De Lorenzo's L'Indispensabile, No. 4

The fourth exercise of De Lorenzo's L'Indispensabile is designed to iron out irregularities between pairs of notes, working within a pentascale. Each bar is framed within a repeat sign, with directions that it should also be practiced without repeating each bar.

When beginning practice of this oeuvre, I recommend focusing your practice on #4 before moving on to #5-17, which are all some sort of variation on #4. Maintain focus on evenness of fingers and sound. In the early weeks of practice, it is advantageous to move through minor finger blips or irregularities in order to focus on success through the whole exercise. Often these minor issues sort themselves out over time, or they can be addressed with a bit of focused practice. I began my practice of this exercise at eighth note = 60. As with the beginnings of any technical development regimen, speed should not the highest priority. Rather, prioritize fluidity of motion with minimal tension. Speed will come with time.

Practice all of #4 in one key per day. Begin in C major, followed by C# the next day, then D, etc. This allows for regular practice of differing finger combinations. If desired, you can alternate by playing the first half of #4 (ascending) in C, second half (descending) in C#. Next day continue with D/E-flat. 

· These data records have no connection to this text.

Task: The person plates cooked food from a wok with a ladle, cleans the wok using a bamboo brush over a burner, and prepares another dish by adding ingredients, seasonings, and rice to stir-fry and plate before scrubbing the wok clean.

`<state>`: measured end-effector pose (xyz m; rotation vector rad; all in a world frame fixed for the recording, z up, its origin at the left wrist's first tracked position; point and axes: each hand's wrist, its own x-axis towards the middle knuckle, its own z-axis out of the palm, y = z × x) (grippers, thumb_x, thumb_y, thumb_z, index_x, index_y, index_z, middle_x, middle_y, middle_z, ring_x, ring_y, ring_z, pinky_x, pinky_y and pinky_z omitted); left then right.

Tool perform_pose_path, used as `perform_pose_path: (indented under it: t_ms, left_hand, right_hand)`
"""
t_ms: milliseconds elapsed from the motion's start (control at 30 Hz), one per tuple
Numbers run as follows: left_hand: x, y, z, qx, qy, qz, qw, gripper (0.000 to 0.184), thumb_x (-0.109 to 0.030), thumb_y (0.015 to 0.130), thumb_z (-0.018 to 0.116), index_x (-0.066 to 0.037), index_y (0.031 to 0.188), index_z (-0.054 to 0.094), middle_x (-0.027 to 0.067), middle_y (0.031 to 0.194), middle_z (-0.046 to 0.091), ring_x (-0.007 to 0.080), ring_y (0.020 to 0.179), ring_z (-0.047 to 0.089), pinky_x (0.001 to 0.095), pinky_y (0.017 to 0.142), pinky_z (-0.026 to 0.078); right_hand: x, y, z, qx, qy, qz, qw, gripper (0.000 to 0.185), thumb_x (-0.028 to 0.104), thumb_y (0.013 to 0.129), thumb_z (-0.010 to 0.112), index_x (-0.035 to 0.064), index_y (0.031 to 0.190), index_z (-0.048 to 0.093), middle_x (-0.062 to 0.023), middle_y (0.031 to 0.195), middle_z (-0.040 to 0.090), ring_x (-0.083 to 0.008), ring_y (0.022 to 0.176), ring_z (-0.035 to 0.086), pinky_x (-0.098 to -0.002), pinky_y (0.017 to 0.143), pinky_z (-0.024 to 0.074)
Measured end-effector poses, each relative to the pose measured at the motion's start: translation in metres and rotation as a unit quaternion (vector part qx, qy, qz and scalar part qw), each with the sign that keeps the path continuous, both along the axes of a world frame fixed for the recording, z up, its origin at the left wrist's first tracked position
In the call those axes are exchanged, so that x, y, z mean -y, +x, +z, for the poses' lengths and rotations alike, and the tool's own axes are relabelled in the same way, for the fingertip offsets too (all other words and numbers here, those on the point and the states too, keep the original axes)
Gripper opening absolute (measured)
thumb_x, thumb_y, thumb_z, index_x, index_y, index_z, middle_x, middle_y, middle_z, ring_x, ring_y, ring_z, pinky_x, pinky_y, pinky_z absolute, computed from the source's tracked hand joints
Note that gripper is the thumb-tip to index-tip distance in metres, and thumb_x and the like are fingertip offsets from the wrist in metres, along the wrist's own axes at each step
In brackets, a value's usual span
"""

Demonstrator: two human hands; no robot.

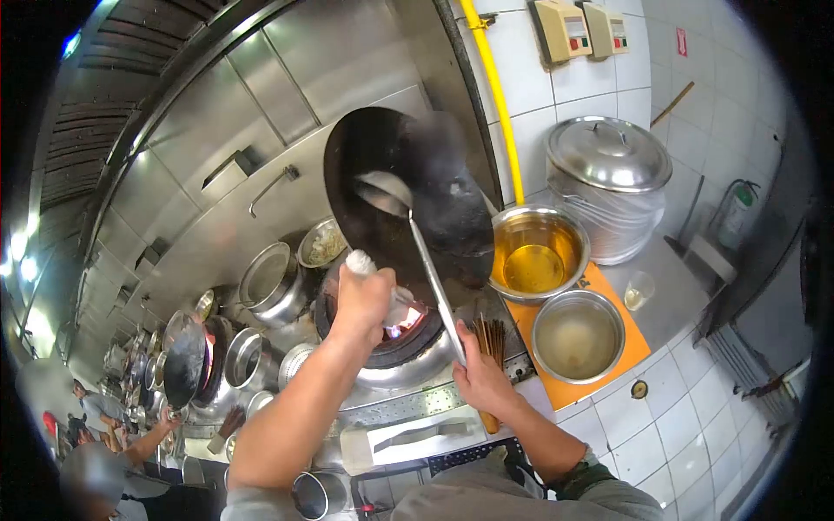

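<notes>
My left hand (365, 300) is closed around a white cloth (360, 262) at the near edge of a large black wok (356, 152). The wok is tipped up steeply over the burner (395, 352), its dark inside facing me, and flames (407, 323) show below it. My right hand (482, 373) grips the long handle of a steel ladle (427, 260). The ladle's bowl lies in front of the wok's inner wall; whether it touches is unclear. A bamboo brush (488, 339) stands just beyond my right hand. Steam or smoke blurs the wok's upper part.
On the right are a steel bowl of yellow oil (532, 267), a bowl of cloudy liquid (578, 337) and a lidded pot (610, 165). A strainer over a pot (269, 278) and a tap (276, 187) are left. Another person (104, 473) works at a further wok (184, 365).
</notes>
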<state>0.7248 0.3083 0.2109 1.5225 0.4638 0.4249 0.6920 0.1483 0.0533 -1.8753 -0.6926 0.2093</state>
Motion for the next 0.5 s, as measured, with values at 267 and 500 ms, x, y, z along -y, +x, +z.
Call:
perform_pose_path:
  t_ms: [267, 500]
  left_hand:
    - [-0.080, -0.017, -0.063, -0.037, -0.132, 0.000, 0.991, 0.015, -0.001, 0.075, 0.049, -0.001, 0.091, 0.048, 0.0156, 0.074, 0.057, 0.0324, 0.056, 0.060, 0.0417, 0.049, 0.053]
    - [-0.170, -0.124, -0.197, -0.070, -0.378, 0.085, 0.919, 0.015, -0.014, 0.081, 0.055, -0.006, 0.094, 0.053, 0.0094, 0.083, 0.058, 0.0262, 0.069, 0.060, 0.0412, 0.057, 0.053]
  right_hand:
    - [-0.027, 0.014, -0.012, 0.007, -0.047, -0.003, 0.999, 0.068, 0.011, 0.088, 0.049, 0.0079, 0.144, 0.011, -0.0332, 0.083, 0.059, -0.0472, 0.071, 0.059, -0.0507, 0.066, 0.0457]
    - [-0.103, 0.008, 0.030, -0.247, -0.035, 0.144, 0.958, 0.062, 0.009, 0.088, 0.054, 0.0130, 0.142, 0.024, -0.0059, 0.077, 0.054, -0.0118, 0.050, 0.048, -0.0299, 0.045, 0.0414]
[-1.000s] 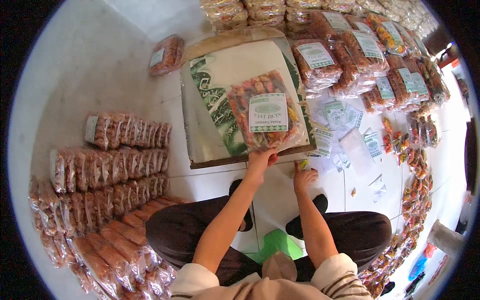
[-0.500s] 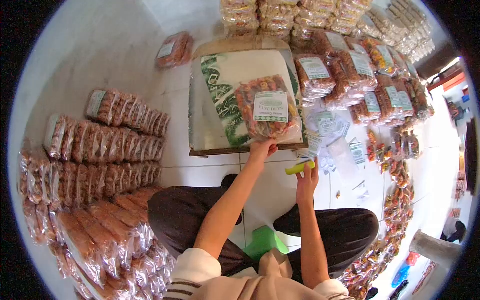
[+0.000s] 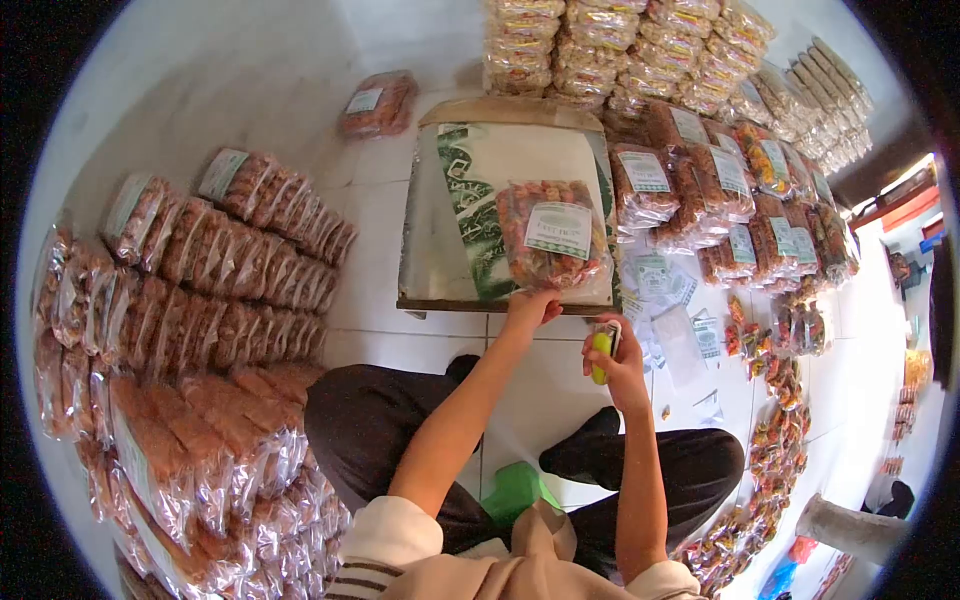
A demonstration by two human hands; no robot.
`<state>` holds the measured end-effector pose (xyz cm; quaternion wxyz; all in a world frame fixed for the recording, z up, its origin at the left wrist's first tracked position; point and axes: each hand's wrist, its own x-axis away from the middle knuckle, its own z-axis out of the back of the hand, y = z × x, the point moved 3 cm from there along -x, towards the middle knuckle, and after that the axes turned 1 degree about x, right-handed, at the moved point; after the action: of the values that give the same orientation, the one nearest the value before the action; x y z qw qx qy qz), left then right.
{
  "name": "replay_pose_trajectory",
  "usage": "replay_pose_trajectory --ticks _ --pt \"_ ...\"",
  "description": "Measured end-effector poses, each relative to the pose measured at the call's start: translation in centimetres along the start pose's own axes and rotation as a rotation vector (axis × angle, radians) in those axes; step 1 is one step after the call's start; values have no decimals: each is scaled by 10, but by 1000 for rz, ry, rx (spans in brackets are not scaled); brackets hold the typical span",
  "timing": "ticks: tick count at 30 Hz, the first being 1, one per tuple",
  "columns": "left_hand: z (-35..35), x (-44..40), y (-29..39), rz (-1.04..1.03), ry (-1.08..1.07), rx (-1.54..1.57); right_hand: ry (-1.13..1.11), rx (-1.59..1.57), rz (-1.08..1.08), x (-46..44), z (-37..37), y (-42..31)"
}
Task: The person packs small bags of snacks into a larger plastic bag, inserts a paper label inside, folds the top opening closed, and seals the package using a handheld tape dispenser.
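Observation:
A clear plastic bag of colourful snacks [image 3: 552,240] with a white and green label lies on the low table [image 3: 432,240]. My left hand [image 3: 533,308] pinches the bag's near edge at the table's front. Beyond the table's front right corner, my right hand [image 3: 618,360] is wrapped round a yellow-green stapler [image 3: 601,357], held upright above the floor. Loose labels [image 3: 655,277] lie on the tiles beside the table. A green and white printed sheet [image 3: 470,215] covers part of the tabletop.
Stacked brown snack bags [image 3: 190,300] fill the left side. More labelled packs [image 3: 690,180] stand right of the table, with pale packs [image 3: 580,50] behind. One pack [image 3: 378,104] lies behind left. Small colourful packets [image 3: 780,420] line the right floor. A green object [image 3: 515,492] is between my legs.
My right hand has lifted the stapler from the floor and turned it upright beside the table. My left hand stays at the bag's edge. The view has shifted.

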<state>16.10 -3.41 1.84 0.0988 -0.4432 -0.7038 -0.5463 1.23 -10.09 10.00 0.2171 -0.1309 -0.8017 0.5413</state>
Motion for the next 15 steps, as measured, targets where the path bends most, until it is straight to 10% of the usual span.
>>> replay_pose_trajectory --ticks 6,10,12,15 --pt "-3 13 7 16 31 -29 280 795 231 -3 -13 -7" --pt "-2 9 5 -12 -20 36 285 704 388 -16 -7 8" --pt "-2 6 3 6 -31 49 323 464 32 -18 -2 17" --pt "-1 5 -1 17 11 2 395 531 53 -22 1 28"
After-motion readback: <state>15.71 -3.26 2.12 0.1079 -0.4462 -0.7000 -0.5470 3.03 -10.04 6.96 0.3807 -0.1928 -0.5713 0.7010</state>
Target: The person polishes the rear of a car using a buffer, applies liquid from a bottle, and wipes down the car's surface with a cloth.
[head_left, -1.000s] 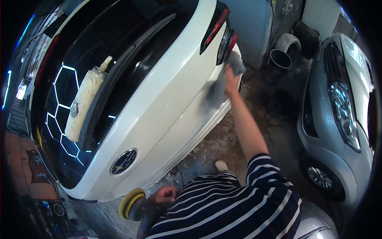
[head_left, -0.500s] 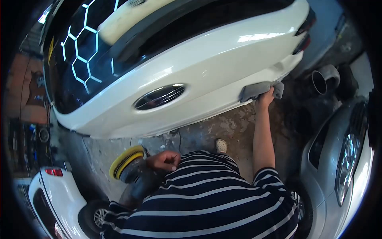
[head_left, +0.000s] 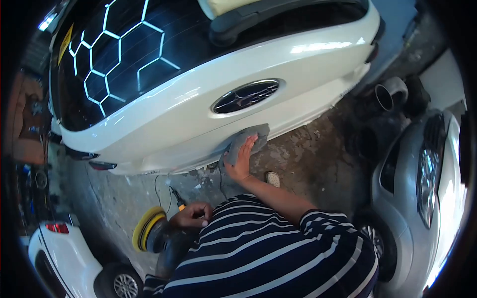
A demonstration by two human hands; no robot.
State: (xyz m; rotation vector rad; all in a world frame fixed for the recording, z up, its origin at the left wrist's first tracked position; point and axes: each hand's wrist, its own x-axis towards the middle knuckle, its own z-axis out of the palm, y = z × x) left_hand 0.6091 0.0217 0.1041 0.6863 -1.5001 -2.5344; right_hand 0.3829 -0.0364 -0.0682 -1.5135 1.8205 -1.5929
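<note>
My right hand [head_left: 242,158] presses a grey cloth [head_left: 244,136] against the lower tailgate of a white car [head_left: 164,129], just below its oval badge [head_left: 248,96]. The fingers extend over the folded cloth, with the thumb at its left edge. Close to my body, my left hand [head_left: 193,216] is closed, its fingers curled. Against that wrist sits a polisher [head_left: 158,233] with a yellow pad [head_left: 144,226] facing left. The polisher hangs clear of the floor and appears held by this hand, though the grip itself is hidden.
A silver car [head_left: 402,213] stands at right and another white car [head_left: 69,256] at lower left. Dark cords run over the stained floor [head_left: 119,193], one ending at an orange-and-black piece [head_left: 181,202]. A round open container [head_left: 383,97] lies at far right.
My right hand has swept the cloth leftward along the tailgate, from its right end to beneath the badge. My view has shifted too. The left hand and polisher stay near my body.
</note>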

After establishing a familiarity with this exercise, you can begin to build agility by playing the first time at your regular tempo, and the second time at double speed. Only continue this as long as you are able to play fairly cleanly and without excessive tension. Do this on the ascending portion and then begin the descending portion by playing at the normal speed for both repeats. Then, when you reach the point where you had stopping doing the double tempo on the way up, resume adding the double-time repeat on the way down. You may even find that you can begin the doubled tempo at a higher pitch level on the way down than you could on the way up.

As far as range goes, I recommend beginning with the printed range of two octaves and fifth. As you ascend through each key, continue to maintain that range as much as you can without the technique falling apart or increased tension. I usually find that high B-flat is usually my limit at first, but it's perfectly reasonable to stop at any note that you decide is most comfortable for you. This means that as the tonal center ascends, the overall range of the exercise will decrease. I wouldn't recommend starting lower than whatever the pitch center is, but if you want to include the bottom of the range, I would do it in the following manner. I will use B-flat major as an example. Begin on third line B-flat and ascend to high A or B-flat as normal, then descend back to the starting point (the set that covers from third line B-flat to top line F). Then, continue the descending pattern until you reach low C. From low C play the ascending pattern until you have returned to third line B-flat. 

Once #4 is firmly under your fingers, exercises 5 and 6 are the next to work on.